Last time I got so frustrated that I began ransacking my kitchen in a fit of rage. I was lucky enough to find an old conical burr hand-crank coffee grinder which is easier but not much faster.

+1 On the paper shredder, post pics.

Cheers:mug:
 
HAHA, rolling pin method sucks! I didn't get 5 wacks into it when I just went for the coffee grinder (works well). Jeeze dudes, use common sense. This ain't microbiology, its engineering... ha

Actually does a coffee grinder pulverise to much? Or why exactly is it bad/not ideal?
 
noobrewer said:
HAHA, rolling pin method sucks! I didn't get 5 whacks into it when I just went for the coffee grinder (works well). Jeeze dudes, use common sense. This ain't microbiology, its engineering... ha

Actually does a coffee grinder pulverize to much? Or why exactly is it bad/not ideal?

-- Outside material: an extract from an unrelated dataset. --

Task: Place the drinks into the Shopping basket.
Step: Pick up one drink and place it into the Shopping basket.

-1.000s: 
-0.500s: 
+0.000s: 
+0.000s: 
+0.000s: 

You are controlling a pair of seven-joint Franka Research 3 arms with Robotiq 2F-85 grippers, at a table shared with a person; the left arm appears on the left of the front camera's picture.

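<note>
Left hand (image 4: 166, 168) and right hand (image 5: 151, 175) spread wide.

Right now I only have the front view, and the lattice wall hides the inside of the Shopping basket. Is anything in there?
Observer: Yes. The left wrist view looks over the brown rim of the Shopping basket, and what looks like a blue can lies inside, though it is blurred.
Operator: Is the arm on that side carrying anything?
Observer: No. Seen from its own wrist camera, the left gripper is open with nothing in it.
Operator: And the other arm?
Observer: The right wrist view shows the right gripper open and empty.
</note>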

Bad idea? Never tried it, but I have had a stuck sparge due to grain that was ground too finely in a hand crank mill. My wife and I are coffee snobs and have a burr grinder, not one of those blade choppers that will change the flavor of the bean. It will do a very course grind that you could use in a tea ball or will grind it in to a fine powder for use in a traditional cappuccino maker that you put on your stove.

It could work, but have you ever tried to clean all of the coffee dust out of a big bean grinder? PITA, plus it would have taken me more than 45min per batch of grain. I think having a very hard and heavy, stone rolling pin helped speed things up.